Europe bracing itself for rough ride over IAS rules

Author (Person)
Series Title
Series Details Vol.10, No.38, 4.11.04
Publication Date 04/11/2004
Content Type

By Anna McLauchlin

Date: 04/11/04

EUROPEAN markets are set for a rocky ride in 2006 as companies struggle to get to grips with the new international accounting standards (IAS) next year, experts have warned.

Developed markets, such as those in the UK, Ireland and the Netherlands, will experience fewer fluctuations, while those markets in which accounting has not previously been used to woo investors could see greater volatility.

7,000 companies listed on European stock markets will have to implement the 40 standards, drawn up by the independent International Accounting Standards Board (IASB) from 1 January 2005.

They are meant to make EU company information more transparent for investors and to bring EU norms closer to the US 'GAAP' accounting rules.

"We are only going to discover the differences once people start putting the standards into practice. When analysts see figures that are not what they expect, there will be a few ripples in the stock market," Ken Wild, global leader of international accounting standards at Deloitte & Touche, told European Voice.

The UK, Ireland and the Netherlands have already been using accounting standards similar to IAS because their accounting is already geared towards investors and raising money through the stock market, said Wild.

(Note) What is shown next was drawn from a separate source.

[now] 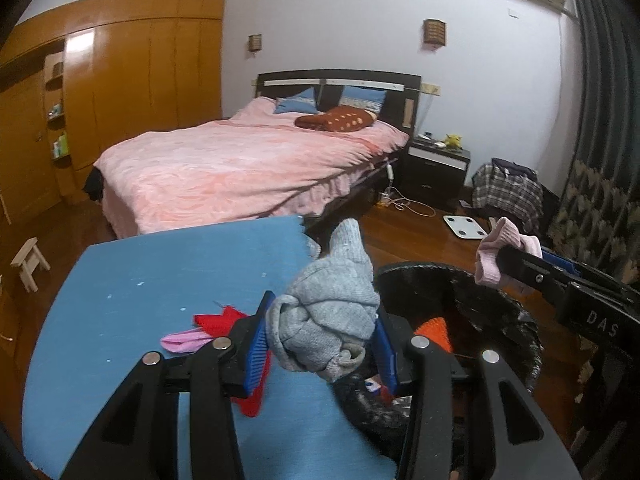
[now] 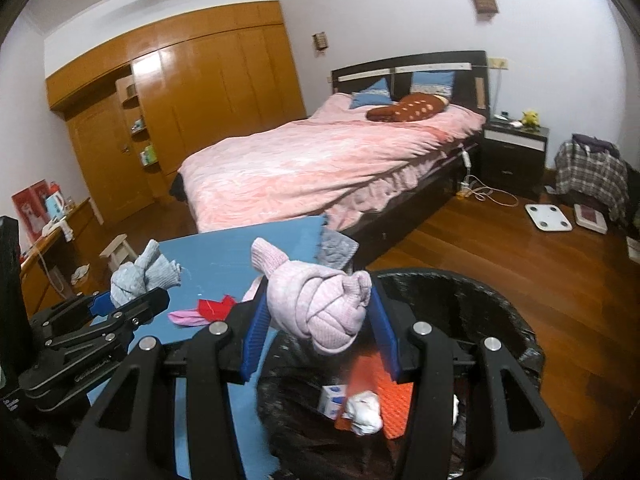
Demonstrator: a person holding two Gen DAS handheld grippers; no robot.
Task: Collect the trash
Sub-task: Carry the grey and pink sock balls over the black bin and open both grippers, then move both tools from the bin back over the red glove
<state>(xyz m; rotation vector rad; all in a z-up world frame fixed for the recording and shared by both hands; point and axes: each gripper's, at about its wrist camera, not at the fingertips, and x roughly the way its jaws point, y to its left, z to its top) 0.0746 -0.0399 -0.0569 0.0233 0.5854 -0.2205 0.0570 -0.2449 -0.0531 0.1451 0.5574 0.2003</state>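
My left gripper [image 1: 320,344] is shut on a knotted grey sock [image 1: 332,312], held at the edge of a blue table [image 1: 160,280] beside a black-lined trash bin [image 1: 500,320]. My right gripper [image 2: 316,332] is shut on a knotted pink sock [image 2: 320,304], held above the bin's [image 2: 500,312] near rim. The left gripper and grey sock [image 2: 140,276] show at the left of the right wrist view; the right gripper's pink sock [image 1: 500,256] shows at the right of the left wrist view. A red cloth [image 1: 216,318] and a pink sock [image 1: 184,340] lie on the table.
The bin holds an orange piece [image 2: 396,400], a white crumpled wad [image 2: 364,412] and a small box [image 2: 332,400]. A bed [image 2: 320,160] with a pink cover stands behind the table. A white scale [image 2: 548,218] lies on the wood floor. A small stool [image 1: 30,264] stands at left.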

But in other member states that use accounting for tax purposes the change will be "drastic".

"Figures in the first year may not be as reliable as we could hope for," agreed Wilfried Wilms at the European Banking Federation. "It will take some time to adapt."

Wilms partly blames the IASB for not giving companies time to get ready. "The IASB has taken decisions at the very last minute on many issues," he said.

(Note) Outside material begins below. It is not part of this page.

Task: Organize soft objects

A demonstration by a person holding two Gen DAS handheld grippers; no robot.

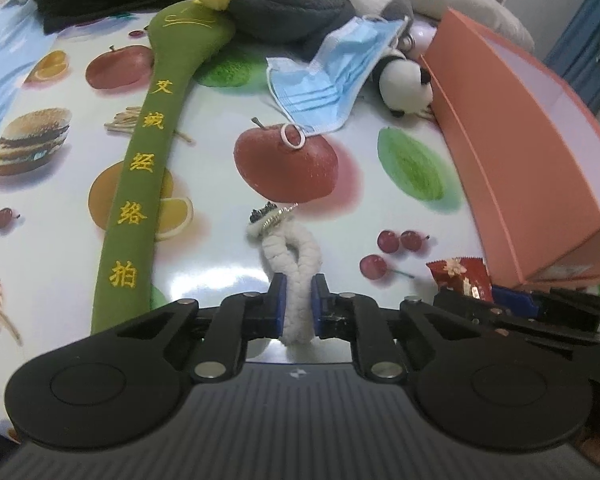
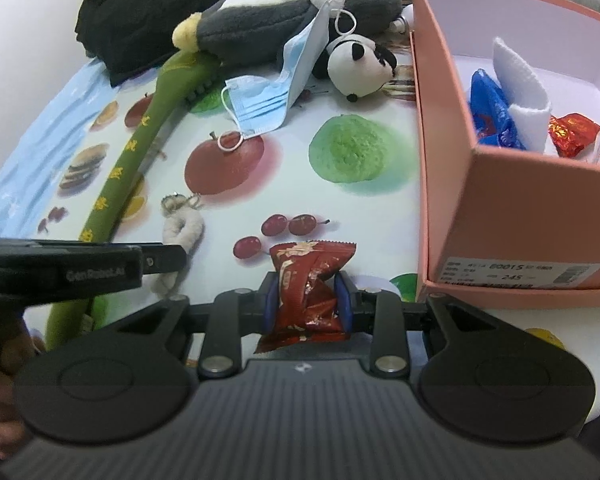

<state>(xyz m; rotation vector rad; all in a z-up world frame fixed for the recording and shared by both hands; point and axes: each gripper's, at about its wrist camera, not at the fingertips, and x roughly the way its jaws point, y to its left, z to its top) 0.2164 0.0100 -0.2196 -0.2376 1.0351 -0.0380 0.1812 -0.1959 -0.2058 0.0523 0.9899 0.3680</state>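
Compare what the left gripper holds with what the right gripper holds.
The left gripper pinches a white braided rope keychain, matte and soft; the right gripper clamps a red snack packet, glossy and crinkled. The keychain is narrow with a metal charm at its far end; the packet is wider and flat. Both lie low over the fruit-print tablecloth, pressed between blue pads.

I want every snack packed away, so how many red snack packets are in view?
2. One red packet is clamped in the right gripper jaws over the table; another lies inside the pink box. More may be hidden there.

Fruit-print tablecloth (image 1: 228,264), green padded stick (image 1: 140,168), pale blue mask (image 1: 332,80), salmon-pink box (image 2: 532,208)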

But he added that the European Commission had also played its part. The Commission endorsed one standard - IAS 39 - in a diluted form only in October, after some member states complained that it would lead to unacceptable market volatility.

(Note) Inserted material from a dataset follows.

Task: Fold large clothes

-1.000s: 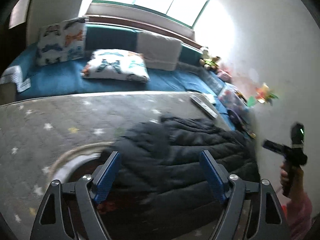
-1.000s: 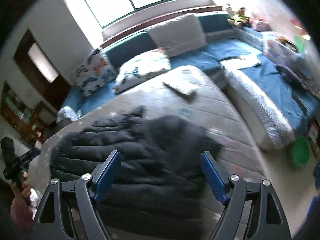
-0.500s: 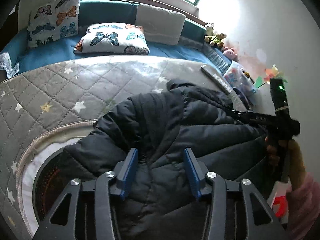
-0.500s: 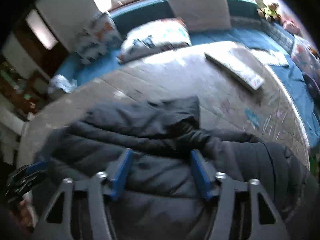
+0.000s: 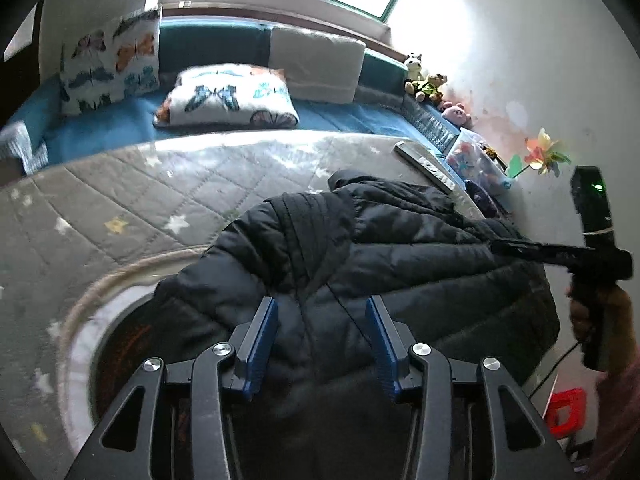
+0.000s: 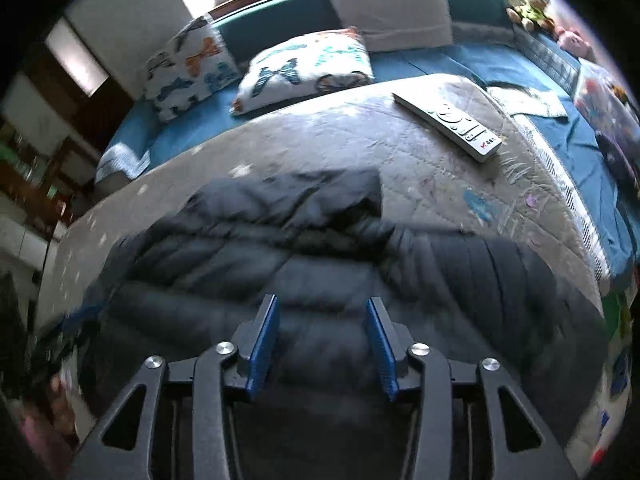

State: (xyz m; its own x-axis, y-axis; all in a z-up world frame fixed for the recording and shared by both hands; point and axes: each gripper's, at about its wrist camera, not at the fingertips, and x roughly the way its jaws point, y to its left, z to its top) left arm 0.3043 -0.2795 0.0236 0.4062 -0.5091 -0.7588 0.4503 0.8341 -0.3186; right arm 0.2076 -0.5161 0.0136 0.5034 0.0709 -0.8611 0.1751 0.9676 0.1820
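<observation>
A grey quilted mattress stretches ahead of both claws. The black puffer jacket lies crumpled on it, directly under and ahead of the left gripper and right gripper, each part-spread with fabric between the fingers, not pinched. A remote lies ahead-right of the right claw.
</observation>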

"The banking sector supported [the diluted standard] but we are talking about changes made two months before the implementation deadline," Wilms complained. "That's a major hurdle for companies which had assumed the original standard would be available."

A report published by the Institute of Chartered Accountants in England and Wales in October suggested that companies might use the changeover to hide unfavourable figures, a practice known as 'aggressive earnings management'.

Wild admitted this was a possibility, although he said the report was "overstating the downside". "Because there is an element of uncertainty, more adventurous CFOs could abuse the situation," he said. "But I think they would get caught out eventually."

Article suggests that European companies were to face initial difficulties with the introduction of the 40 International Accounting Standards on 1 January 2005. The standards had been drawn up by the independent International Accounting Standards Board (IASB).